[Recorded data]
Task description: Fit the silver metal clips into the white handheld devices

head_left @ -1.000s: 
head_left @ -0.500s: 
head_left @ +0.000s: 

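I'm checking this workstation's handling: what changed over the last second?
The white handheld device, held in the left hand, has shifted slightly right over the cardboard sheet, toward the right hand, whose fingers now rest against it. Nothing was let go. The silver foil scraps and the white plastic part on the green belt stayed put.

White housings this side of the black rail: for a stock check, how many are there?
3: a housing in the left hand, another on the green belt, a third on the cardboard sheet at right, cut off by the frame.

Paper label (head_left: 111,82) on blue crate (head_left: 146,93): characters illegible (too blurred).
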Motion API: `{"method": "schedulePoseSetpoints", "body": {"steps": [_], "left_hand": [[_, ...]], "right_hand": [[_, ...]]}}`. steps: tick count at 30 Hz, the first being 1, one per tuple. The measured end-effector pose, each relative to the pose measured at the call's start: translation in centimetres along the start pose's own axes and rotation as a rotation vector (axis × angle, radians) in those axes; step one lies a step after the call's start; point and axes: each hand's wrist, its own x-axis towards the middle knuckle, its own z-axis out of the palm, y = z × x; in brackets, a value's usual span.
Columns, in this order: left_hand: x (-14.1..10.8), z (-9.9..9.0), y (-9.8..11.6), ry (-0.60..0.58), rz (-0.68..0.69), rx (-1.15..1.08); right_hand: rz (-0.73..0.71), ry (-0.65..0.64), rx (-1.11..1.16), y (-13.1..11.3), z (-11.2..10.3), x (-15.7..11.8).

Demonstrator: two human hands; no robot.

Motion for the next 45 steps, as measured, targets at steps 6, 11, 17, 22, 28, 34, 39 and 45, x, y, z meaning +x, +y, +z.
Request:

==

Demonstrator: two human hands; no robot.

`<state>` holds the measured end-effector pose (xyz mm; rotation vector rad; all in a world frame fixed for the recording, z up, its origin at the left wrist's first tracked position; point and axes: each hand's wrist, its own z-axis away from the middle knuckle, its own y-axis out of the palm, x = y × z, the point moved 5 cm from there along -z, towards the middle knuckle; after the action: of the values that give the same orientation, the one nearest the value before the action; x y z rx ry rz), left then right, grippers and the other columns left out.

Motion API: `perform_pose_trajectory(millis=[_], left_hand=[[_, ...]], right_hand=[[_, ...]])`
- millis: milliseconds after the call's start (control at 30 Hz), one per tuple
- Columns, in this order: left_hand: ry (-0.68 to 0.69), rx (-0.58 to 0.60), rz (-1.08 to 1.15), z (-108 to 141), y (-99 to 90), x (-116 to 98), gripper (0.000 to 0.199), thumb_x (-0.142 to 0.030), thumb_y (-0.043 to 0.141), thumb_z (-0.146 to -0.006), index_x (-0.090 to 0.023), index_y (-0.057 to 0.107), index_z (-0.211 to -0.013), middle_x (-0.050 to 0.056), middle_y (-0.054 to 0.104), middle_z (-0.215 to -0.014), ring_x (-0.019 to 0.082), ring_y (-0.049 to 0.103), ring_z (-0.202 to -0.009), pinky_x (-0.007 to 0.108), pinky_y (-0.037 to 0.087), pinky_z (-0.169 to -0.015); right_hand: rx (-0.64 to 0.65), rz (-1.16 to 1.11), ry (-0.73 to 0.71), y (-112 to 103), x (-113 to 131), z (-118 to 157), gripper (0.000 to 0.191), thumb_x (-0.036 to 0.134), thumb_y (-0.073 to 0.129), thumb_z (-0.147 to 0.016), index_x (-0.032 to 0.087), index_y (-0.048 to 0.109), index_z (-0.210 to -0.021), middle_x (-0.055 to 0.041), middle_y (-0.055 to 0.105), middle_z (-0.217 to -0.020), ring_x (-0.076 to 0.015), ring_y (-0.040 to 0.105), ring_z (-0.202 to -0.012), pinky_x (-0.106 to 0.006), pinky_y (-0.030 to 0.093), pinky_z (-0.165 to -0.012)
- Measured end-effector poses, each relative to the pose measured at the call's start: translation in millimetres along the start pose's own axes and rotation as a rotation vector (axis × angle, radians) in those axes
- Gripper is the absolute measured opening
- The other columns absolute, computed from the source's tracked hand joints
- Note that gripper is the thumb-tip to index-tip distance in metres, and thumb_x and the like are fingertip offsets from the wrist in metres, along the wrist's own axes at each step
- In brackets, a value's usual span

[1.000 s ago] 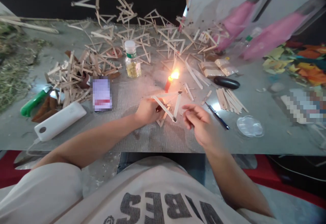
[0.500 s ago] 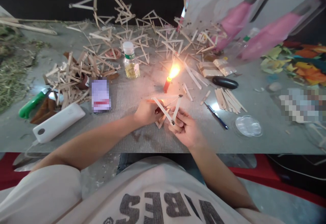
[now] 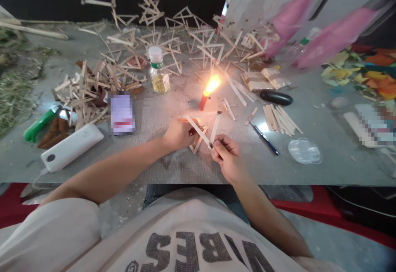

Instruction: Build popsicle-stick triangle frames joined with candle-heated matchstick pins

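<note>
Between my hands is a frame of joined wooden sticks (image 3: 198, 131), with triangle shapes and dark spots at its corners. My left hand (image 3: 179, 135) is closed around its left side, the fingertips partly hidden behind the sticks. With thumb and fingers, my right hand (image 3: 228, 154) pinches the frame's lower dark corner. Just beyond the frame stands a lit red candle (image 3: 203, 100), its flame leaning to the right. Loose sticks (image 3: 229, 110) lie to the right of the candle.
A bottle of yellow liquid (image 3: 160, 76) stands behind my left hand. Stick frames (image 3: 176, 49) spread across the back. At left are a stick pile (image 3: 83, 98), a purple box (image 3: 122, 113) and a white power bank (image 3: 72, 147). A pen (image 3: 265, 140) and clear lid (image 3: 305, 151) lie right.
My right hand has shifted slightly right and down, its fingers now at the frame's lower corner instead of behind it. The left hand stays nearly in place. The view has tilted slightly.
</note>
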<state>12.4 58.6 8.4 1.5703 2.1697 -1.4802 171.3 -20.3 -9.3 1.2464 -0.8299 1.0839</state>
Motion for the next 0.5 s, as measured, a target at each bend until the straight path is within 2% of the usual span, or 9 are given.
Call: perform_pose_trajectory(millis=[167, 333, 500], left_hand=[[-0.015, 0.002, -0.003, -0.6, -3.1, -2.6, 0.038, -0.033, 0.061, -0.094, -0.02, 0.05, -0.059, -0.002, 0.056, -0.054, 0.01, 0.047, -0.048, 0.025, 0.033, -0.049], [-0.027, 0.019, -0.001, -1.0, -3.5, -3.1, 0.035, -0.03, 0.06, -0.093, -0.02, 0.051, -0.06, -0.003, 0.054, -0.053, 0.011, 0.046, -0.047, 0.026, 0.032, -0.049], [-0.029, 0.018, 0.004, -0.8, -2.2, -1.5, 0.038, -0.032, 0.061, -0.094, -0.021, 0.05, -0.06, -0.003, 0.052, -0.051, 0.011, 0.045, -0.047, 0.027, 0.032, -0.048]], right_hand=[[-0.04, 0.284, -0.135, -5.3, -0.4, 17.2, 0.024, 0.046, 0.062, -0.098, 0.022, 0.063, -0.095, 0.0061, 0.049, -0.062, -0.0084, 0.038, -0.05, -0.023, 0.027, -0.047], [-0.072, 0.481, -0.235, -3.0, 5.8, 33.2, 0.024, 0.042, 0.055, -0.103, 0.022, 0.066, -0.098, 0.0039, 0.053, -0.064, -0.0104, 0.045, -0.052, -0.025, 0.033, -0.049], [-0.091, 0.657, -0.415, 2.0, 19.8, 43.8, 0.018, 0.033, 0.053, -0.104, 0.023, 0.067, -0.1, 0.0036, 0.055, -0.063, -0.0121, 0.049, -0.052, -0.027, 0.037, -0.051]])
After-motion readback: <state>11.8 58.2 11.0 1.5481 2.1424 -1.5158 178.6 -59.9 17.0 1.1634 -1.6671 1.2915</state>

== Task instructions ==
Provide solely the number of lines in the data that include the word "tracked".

== Result for this task ==
2